*Directions:* Go through the records below and return each line that has "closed" in it.
================================
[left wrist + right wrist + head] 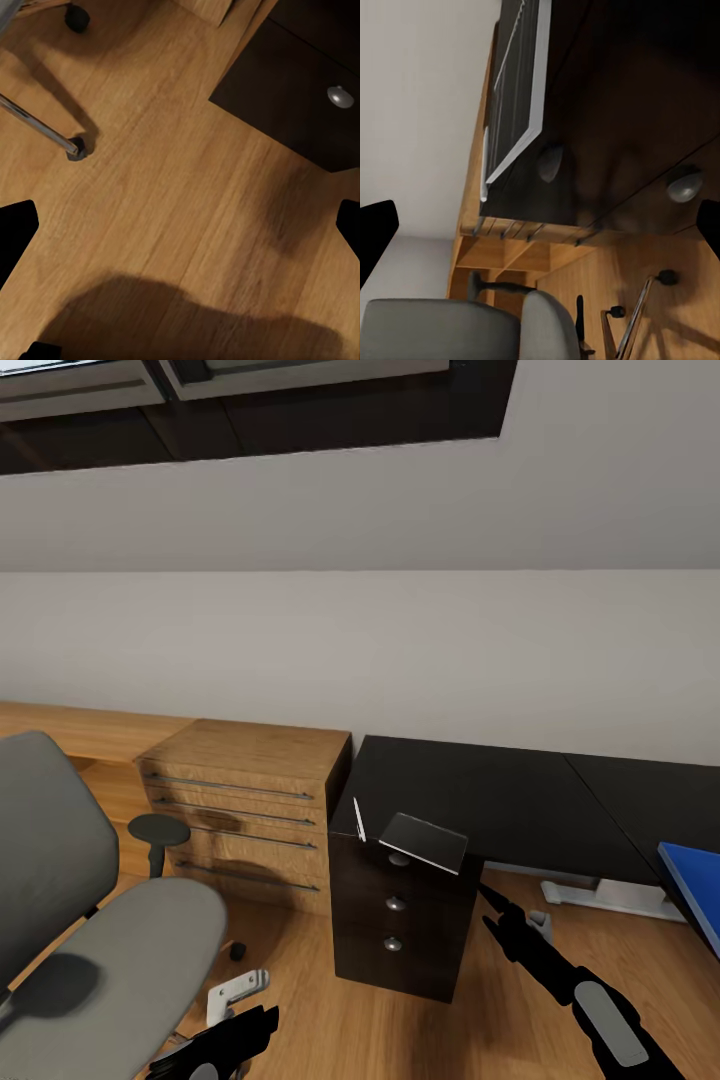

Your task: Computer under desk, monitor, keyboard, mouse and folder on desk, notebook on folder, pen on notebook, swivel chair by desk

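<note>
Right gripper [500,915]: open, holds nothing | left gripper [262,1025]: open, holds nothing | notebook [425,841]: on dark worktop [520,800] | pen [358,819]: beside it

Glossy black arms, grey oval panel on the right forearm [610,1022].

i see a plain pale grey wall [400,650] under a dark-framed window [300,400], warm wooden plank floor [330,1020] below. a light oak chest of drawers [240,800] stands just beside a dark brown drawer pedestal with round metal knobs [400,930].
</note>
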Available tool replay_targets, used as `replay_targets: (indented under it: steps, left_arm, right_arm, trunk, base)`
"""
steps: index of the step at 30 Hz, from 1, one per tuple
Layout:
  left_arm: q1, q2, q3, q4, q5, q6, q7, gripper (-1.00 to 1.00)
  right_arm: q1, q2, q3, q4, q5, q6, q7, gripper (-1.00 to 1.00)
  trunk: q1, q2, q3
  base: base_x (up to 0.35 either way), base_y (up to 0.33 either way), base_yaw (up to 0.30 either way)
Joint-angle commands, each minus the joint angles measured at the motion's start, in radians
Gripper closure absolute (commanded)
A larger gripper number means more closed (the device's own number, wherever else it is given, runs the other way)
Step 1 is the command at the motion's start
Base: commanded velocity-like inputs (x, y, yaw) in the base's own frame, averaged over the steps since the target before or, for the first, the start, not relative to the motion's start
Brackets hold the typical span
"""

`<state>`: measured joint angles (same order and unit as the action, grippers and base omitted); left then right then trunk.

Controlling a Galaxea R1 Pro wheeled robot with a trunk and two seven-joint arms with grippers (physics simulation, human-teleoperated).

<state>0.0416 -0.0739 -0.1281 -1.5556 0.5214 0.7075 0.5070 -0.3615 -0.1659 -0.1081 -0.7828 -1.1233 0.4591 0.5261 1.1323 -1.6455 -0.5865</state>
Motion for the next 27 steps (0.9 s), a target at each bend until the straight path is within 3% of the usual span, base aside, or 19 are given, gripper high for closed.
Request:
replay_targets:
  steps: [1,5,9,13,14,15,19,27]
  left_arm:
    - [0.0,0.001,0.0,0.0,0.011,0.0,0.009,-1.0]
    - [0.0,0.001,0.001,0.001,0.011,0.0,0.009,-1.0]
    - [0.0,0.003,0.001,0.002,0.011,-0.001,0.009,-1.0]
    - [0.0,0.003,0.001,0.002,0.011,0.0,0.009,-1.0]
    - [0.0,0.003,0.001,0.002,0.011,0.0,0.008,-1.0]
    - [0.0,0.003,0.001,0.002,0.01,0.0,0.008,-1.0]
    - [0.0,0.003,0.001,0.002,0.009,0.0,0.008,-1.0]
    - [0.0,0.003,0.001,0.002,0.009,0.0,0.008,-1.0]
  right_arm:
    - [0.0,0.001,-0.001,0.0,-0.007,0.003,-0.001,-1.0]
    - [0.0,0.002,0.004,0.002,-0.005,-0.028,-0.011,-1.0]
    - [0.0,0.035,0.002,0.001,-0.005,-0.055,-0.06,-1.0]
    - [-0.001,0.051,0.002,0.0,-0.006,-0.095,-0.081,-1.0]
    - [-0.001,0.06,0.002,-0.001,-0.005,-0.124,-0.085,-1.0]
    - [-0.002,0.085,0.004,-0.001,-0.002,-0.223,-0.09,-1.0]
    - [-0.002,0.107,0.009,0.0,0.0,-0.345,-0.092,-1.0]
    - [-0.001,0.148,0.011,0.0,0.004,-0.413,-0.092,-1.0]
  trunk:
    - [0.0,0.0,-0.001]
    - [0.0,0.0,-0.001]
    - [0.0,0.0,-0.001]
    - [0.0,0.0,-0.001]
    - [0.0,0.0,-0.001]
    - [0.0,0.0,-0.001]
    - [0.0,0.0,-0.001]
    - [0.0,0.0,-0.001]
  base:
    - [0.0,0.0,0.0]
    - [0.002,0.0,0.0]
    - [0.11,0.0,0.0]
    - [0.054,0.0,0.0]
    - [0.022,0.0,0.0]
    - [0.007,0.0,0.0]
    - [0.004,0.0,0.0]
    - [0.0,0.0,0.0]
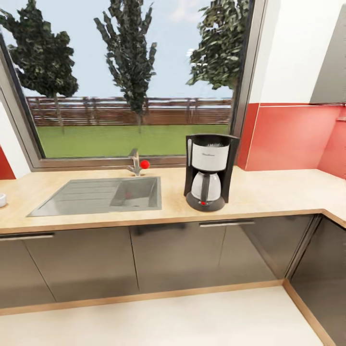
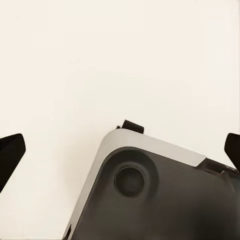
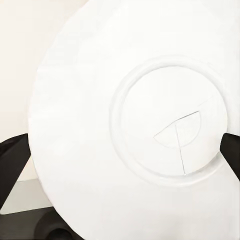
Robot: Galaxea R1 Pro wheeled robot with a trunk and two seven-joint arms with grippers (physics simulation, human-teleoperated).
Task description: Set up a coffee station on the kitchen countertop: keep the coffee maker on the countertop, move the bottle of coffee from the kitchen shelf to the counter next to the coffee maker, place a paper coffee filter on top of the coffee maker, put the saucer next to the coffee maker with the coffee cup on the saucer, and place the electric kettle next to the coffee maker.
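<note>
Coffee maker: black-and-white drip coffee maker [image 1: 209, 171] stood on the pale wooden countertop [image 1: 269, 192], right of the steel sink [image 1: 101, 194].
Right gripper [image 3: 122, 160]: clamped on a round white saucer [image 3: 130, 125].
Left gripper [image 2: 120, 150]: fingers spread apart, holding nothing.

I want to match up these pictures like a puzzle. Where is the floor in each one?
Head view: the pale floor runs along the bottom, below the cabinets.
Left wrist view: the floor is the cream area behind the robot's grey base.
Right wrist view: the floor peeks out beside the big white saucer.
Shared landmark: the grey base is in both wrist views.
</note>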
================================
*Exercise response:*
A larger gripper number means more closed (the device's own number, wherever else it is given, runs the other way)
Motion for the next 27 steps (0.9 s), a target at each bend until the straight path is within 3% of the usual span, base aside, or 19 are given, gripper high for closed.

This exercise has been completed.